29 de enero: El tedio se apoderó de mí durante estos días. No me quedaré en la casa mucho más. No tiene sentido recluirse en medio de la nada. Quizás a papá le sirvió en sus últimos días, pero así murió, solo y en un estúpido accidente, sin nadie para ayudarlo y escuchar sus palabras finales. ¿Habrá pedido por Inés acaso, mientras estaba tendido en el suelo, con la cara al sol exhalando su último aliento? Una caída. Una simple caída de la escalera bastaba para acabarlo. No fue el cigarro, ni el corazón agitado, entregado desde siempre a las perpetuas desventuras. Fue un simple tropiezo, un error de escalón y un golpe en la nunca. Recuerdo cuando días atrás llegué y visité el fatídico escenario.

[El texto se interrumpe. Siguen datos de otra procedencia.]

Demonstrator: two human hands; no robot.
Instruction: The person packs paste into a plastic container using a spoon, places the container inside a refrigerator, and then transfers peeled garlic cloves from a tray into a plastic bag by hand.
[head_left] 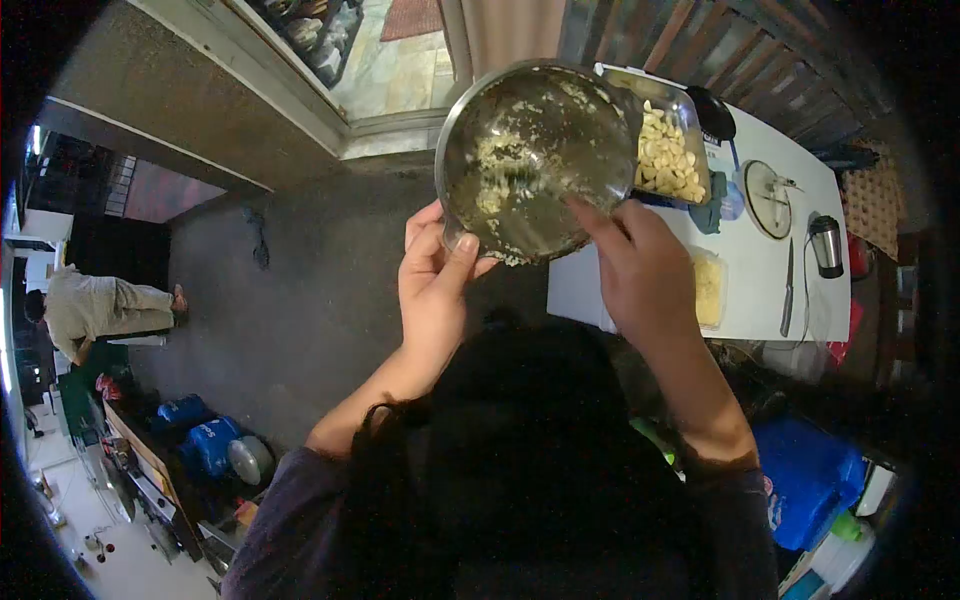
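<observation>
A round metal bowl (pixel 560 130) is tilted so its inside faces the camera, with pale minced bits stuck to its wall and bottom. My left hand (pixel 435 265) grips the bowl's lower left rim, thumb on the inside. At the lower right rim is my right hand (pixel 640 255), fingers bent, with a finger reaching inside the bowl; whether it pinches anything is hidden. Right of the bowl, a clear container of peeled cloves (pixel 670 155) stands on the white table (pixel 815 185). Nearer me on the table is a rectangular container of pale yellow minced stuff (pixel 708 290).
On the table are a round lid (pixel 768 200), a knife (pixel 787 290) and a metal cup (pixel 827 245) with a cord. Another person (pixel 105 305) bends over at the far left. Blue jugs (pixel 212 445) stand lower left; a blue container (pixel 810 480) is lower right.
</observation>
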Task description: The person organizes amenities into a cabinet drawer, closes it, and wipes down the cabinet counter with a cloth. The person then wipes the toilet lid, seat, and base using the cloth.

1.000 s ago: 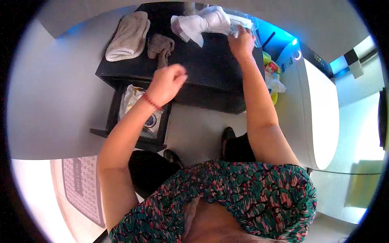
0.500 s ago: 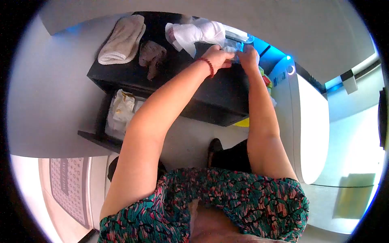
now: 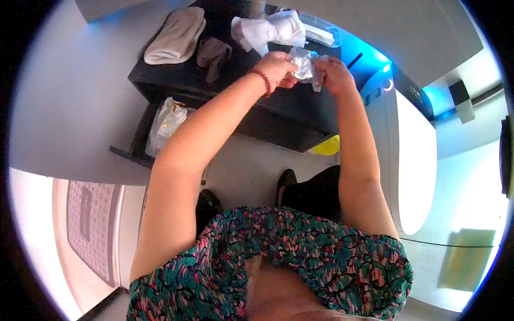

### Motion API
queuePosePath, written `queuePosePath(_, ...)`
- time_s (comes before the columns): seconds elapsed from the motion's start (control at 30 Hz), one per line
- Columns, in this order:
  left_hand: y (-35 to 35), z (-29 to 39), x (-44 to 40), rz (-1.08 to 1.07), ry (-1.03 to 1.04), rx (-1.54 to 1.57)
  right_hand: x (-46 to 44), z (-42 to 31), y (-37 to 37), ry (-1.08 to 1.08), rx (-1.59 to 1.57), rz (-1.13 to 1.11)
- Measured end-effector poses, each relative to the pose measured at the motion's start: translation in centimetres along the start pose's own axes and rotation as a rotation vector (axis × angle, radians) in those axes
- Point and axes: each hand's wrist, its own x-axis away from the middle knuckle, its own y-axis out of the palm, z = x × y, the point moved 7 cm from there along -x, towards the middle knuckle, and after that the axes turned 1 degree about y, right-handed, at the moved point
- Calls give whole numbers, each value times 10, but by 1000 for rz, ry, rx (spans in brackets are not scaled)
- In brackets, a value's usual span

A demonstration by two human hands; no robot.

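Between my two hands is a crinkled clear plastic packet (image 3: 303, 65), held above the black cabinet top (image 3: 251, 69). My left hand (image 3: 276, 70), with a red bracelet at the wrist, pinches its left side. My right hand (image 3: 334, 76) grips its right side. Just behind the packet lies a white paper-like bundle (image 3: 273, 30). A clear tray with white items (image 3: 321, 35) sits to the right of the bundle. Further left on the cabinet are a crumpled brown cloth (image 3: 214, 54) and a folded beige towel (image 3: 176, 36).
An open drawer (image 3: 131, 156) with a white and gold packet (image 3: 170, 119) juts out at the lower left of the cabinet. A white rounded appliance (image 3: 415, 166) stands at the right. Something yellow (image 3: 326, 145) is beside the cabinet's right end. A patterned mat (image 3: 93, 224) lies lower left.
My right hand has come away from the tray with the plastic packet. My left hand moved right and took hold of the packet, which is now nearer to me.
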Motion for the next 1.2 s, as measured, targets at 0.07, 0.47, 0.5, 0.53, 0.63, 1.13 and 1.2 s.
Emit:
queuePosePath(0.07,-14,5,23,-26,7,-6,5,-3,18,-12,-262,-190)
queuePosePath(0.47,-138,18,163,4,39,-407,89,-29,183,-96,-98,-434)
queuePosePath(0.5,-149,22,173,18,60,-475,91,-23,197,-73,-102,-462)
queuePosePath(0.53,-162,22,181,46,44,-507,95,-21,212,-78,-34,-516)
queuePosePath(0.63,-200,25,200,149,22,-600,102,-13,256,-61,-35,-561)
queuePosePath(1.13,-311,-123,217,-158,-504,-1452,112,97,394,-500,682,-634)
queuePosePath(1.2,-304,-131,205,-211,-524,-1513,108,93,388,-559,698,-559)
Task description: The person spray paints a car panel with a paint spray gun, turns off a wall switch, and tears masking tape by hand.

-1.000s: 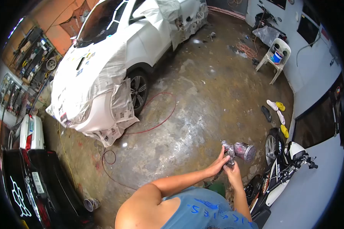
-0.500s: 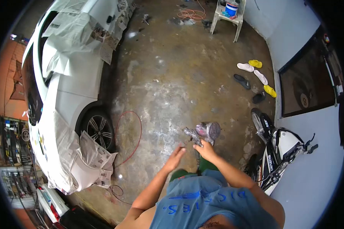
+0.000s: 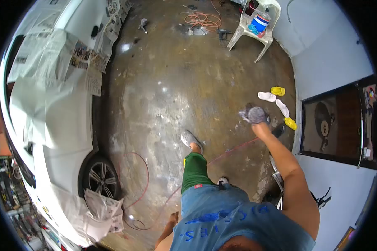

Una telaraña densa y oscura, como trampa letal, se extendía por más de un metro en la cornisa del techo. Frente a ella la escalera de metal, que permanecía como evidencia del desenlace absurdo.
2 de febrero: mañana mismo abandonaré la casa para volver a la ciudad. Seguro que alguien más puede venir a mantenerla.
3 de febrero: 3:00 am. Lo único que logré rescatar fue este diario y algunas prendas. La carta, junto a la caja con el resto de las cosas de papá deben estar consumiéndose por completo. Ya es tarde para intentar salvar algo. El fuego se expande a pasos que solo él puede dar. El estruendoso rayo que se oyó hace unas horas es la causa. Mientras dormía no advertí la magnitud del incidente y ahora es imposible saber en qué árbol empezó el incendio. Seguro fue el pino que está próximo a la casa. Desde el auto, mientras espero a los bomberos, las llamas no se ven tan mal. Hay cosas que debieron permanecer y morir allí adentro.